A professora e ensaísta Selma Vasconcelos, no livro “João Cabral de Melo Neto – Retrato falado do poeta”, acolhe um lúcido depoimento de Ferreira Gullar sobre a relação entre o homem Cabral e a poesia: “A razão da poesia de João Cabral é esta que já falei dele, psicológica inclusive, necessidade de ordem numa pessoa que tem uma fragilidade interior muito grande. Ele então se constrói, porque o mundo é inventado por nós, nós somos invenções nossas, nós nos inventamos, então João Cabral inventou o contrário do que ele era, ele se inventou um poeta racional, objetivo, equilibrado, formal”, conclui o autor de “Poema sujo”.
“A Hóstia pela metade”- Julguei, num primeiro momento, que o título “A Hóstia pela metade”, de Carlos Kahê, reunia poemas de concepção barroca, pois se parte da hóstia fora extraviada para viver, quem sabe, uma experiência mundana, temporal, profana, a outra metade permanecera cumprindo o ritual sagrado da eucaristia. Equivoquei-me, uma vez que não se trata de um livro de poemas marcantemente barrocos, embora a maioria quase absoluta dos livros – incluindo, aqui, o de Kahê –, independente do gênero e da época em que tenham sido lançados, registrem o conflito, a dialética tensão do homem entre o sagrado e o profano. Claro, não estou aqui sustentando a vetusta tese de um barroco atemporal, de um romantismo atemporal ou de qualquer outra periodização literária atemporal, hipótese já devidamente arquivada pelos estudiosos da literatura.

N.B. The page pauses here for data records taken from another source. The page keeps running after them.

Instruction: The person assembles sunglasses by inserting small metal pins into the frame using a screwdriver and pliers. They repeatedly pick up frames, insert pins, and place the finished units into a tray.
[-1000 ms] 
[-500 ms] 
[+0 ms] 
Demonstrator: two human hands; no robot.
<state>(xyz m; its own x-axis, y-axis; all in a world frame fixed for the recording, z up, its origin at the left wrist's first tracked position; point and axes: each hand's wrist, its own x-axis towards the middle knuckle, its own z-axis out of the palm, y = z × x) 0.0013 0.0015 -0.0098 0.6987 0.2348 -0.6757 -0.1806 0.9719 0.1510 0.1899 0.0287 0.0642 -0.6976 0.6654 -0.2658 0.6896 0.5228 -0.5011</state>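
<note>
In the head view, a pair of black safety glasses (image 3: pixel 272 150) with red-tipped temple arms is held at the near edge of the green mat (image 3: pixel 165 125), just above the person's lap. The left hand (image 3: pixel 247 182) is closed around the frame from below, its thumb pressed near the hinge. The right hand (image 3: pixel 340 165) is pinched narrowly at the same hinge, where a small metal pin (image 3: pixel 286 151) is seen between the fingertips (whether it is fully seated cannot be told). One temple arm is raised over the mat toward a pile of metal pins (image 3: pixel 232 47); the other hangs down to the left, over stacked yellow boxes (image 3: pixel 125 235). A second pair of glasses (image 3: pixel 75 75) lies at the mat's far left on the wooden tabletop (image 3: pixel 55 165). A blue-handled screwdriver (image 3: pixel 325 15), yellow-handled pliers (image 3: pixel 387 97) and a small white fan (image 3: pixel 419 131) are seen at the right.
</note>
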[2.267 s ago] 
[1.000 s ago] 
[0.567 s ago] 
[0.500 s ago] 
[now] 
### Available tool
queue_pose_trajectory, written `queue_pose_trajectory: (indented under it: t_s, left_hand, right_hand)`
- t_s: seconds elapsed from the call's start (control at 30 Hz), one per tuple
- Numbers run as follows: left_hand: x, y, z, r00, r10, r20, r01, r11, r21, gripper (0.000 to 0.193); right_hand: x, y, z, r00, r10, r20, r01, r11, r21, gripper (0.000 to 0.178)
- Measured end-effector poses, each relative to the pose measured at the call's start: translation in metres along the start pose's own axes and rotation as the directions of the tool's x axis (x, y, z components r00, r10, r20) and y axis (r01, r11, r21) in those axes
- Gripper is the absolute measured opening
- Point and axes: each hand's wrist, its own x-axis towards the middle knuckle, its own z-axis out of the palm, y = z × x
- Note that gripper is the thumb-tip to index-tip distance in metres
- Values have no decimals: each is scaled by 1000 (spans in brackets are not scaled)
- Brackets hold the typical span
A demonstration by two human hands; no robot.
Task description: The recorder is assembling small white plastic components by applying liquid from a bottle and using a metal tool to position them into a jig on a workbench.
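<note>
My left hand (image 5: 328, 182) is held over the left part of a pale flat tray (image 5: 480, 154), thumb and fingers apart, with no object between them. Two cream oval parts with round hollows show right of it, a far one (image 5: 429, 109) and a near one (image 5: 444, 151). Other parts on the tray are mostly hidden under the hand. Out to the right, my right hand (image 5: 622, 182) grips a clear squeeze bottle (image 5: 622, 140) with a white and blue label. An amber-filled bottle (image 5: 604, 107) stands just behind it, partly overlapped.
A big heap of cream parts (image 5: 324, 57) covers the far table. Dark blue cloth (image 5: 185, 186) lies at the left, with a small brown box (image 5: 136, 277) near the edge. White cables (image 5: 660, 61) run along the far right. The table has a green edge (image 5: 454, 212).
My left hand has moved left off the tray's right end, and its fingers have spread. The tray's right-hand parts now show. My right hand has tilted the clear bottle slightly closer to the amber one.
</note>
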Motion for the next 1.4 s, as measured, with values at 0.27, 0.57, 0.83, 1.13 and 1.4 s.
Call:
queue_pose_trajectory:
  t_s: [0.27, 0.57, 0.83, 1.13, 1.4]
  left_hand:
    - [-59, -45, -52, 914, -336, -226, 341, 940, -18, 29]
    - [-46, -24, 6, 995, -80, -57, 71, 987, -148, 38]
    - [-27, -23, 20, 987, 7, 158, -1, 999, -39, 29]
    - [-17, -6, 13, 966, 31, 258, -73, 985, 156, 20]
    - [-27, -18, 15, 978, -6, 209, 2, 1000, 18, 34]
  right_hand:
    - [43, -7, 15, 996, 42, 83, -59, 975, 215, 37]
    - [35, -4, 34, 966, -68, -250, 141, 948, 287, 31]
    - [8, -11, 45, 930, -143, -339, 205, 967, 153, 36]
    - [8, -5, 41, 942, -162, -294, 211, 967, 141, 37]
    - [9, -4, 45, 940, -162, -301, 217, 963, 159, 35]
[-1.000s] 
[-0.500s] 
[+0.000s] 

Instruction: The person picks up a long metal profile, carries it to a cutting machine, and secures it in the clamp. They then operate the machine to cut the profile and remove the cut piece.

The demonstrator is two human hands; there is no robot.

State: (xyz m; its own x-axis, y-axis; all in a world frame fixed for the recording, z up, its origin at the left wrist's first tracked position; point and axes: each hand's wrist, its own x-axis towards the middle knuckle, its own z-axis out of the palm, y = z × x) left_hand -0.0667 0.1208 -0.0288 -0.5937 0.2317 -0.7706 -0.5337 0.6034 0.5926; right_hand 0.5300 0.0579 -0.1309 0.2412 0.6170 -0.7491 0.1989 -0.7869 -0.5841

O título também me sugeriu se tratar de um livro cujos poemas, de fatura hermética, não permitiam uma comunhão efetiva e plena entre o eu-lírico e o receptor. Ledo engano, já que os poemas de Kahê primam pela comunicação imediata, direta, livre da interferência de todo e qualquer ruído que possa comprometer a leitura fluente que eles nos proporcionam. Só posteriormente é que me dei conta: o título do livro, Kahê o extraiu do último verso do último poema: “(...) Ninguém entra numa comunhão pensando em comer a hóstia pela metade”.
Pois bem. Levando-se em conta a distinção estabelecida por Cabral entre os poetas que escrevem por carência de ser e os que escrevem por excesso de ser, creio que Carlos Kahê pertence ao segundo grupo no que esse possui de caudaloso, de transbordamento, mas também – e aqui contrariando a tese cabralina – do propósito de converter a poesia numa espécie de ponto de equilíbrio para neutralizar a sensação de “não estar de todo”, procedimento usual de todos ou quase todos que escrevem, e não só dos que criam por carência de ser, como quer João Cabral de Melo Neto. Inclusive, é bom lembrar que Fernando Pessoa, apesar do discursivo heterônimo Álvaro de Campos, já dizia (cito de memória) que “A arte existe porque a vida por si só não é suficiente”.
Guardadas as devidas proporções, a poesia de Carlos Kahê possui alguma similitude com a dicção loquaz, agônica, de um Augusto Frederico Schmidt, com a dos poetas que se gastam “de dentro para fora” e cuja dicção lírica se perfaz a partir dos “seus desabafos e de suas circunstâncias”.
Enfim, vale a pena a leitura de “A Hóstia pela metade”, lançamento da Kotter Editorial, Curitiba, Paraná, 2020.